Pressured Indian firm stops exporting lethal drugs
After nearly a year of looking all over the world for thiopental sodium, a drug currently used to carry out executions in the USA, it seemed the Departments of Justice of several American states had found their source : Kayem Pharmaceuticals in Mumbai.
Orders were successfully delivered to Nebraska and South Dakota by the Indian company before London-based World Coalition member organisation Reprieve got wind of the story and jumped into action.
Reprieve’s direct action campaign gets results
A letter from Reprieve director Clive Stafford Smith apparently alerted Kayem’s business manager to what the drug was being used for in the United States.
The drug also has uses for anaesthesia, and Smith’s letter to Kayem offered that the company “had perhaps believed the drugs were going to be used only to help treat prisoners, not to kill them”.
Following the announcement of a large press conference on the subject, also organized by Reprieve, and an audit by the Indian government, Kayem announced that they would no longer be selling the drug to the USA.

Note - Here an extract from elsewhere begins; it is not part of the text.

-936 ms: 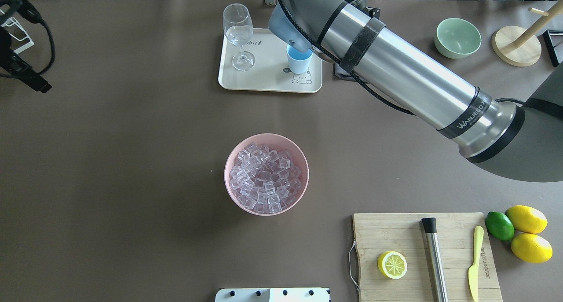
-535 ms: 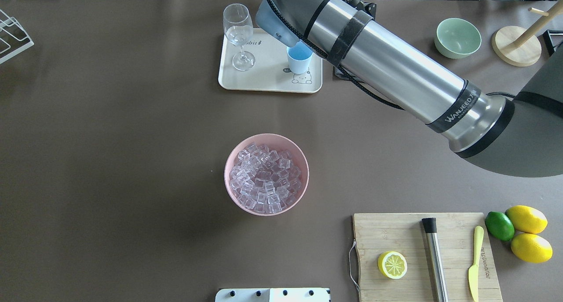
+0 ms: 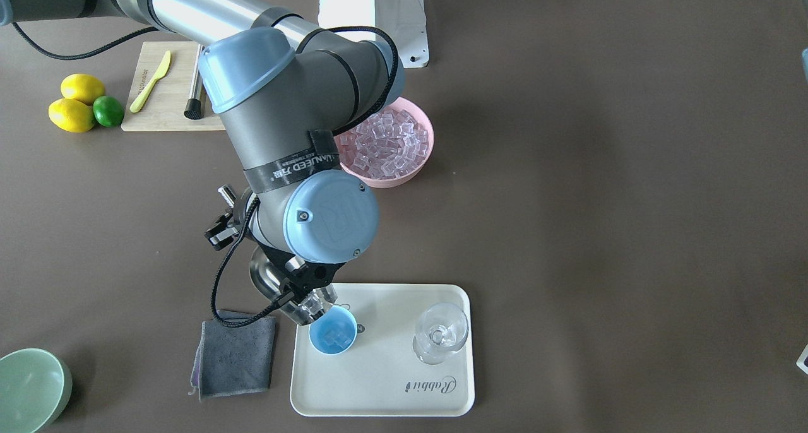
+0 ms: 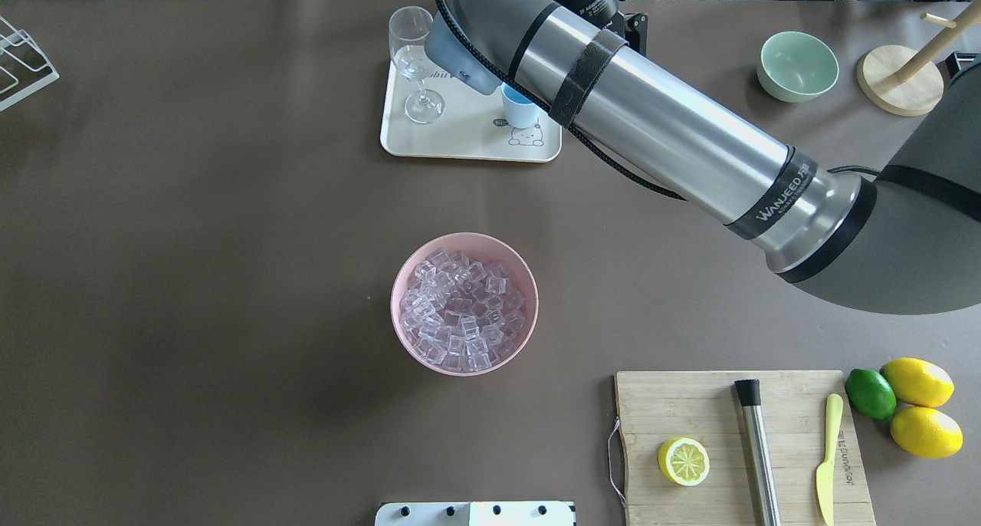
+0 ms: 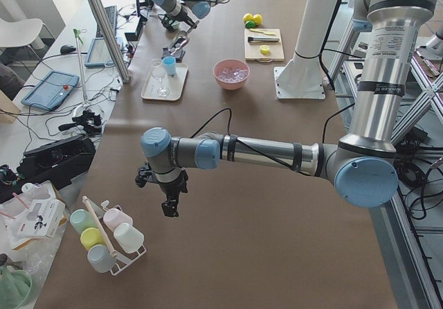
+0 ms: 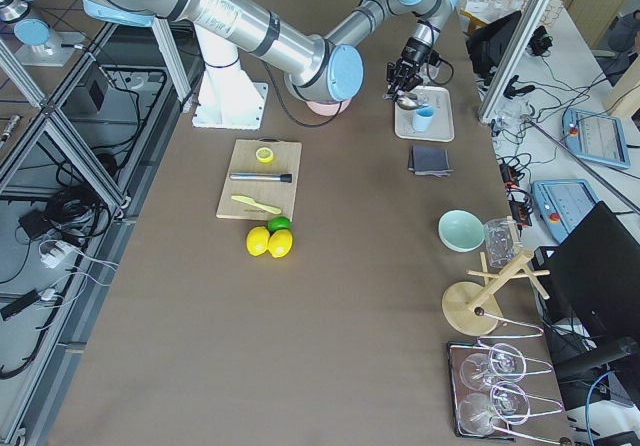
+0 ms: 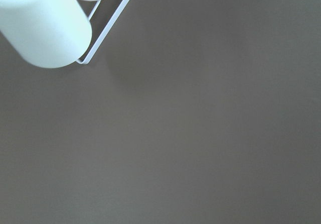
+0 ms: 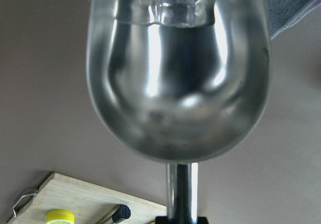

“In view of the sensitivity involved…”
A statement on Kayem’s website on April 8 read : “In view of the sensitivity involved… we voluntarily declare that we as an Indian Pharma Dealer who cherishes the Ethos of Hinduism (A belief in even in non-living things as the creation of God) refrain ourselves from selling this drug where the purpose is purely for Lethal Injection.”
In response to the announcement, Reprieve called Kayem’s decision “excellent”, and urged all pharmaceutical companies worldwide to do the same and refuse to sell execution drugs to the United States.
US states seeking out other possibilities
As state governments in the US scramble to find alternatives, the spotlight has already fallen upon a Danish company, Lundbeck, who is the only current supplier of a related drug also used for executions.
According to Reprieve investigator Mia Foa, “Lundbeck has now effectively elected to become the primary supplier of drugs for US executions”.
Aware of the use of its drugs in the US, Lundbeck will face increasing pressure in the coming months from Reprieve and other groups to halt its sales.
These groups will thus put pressure on the US to rethink its death penalty system as a whole.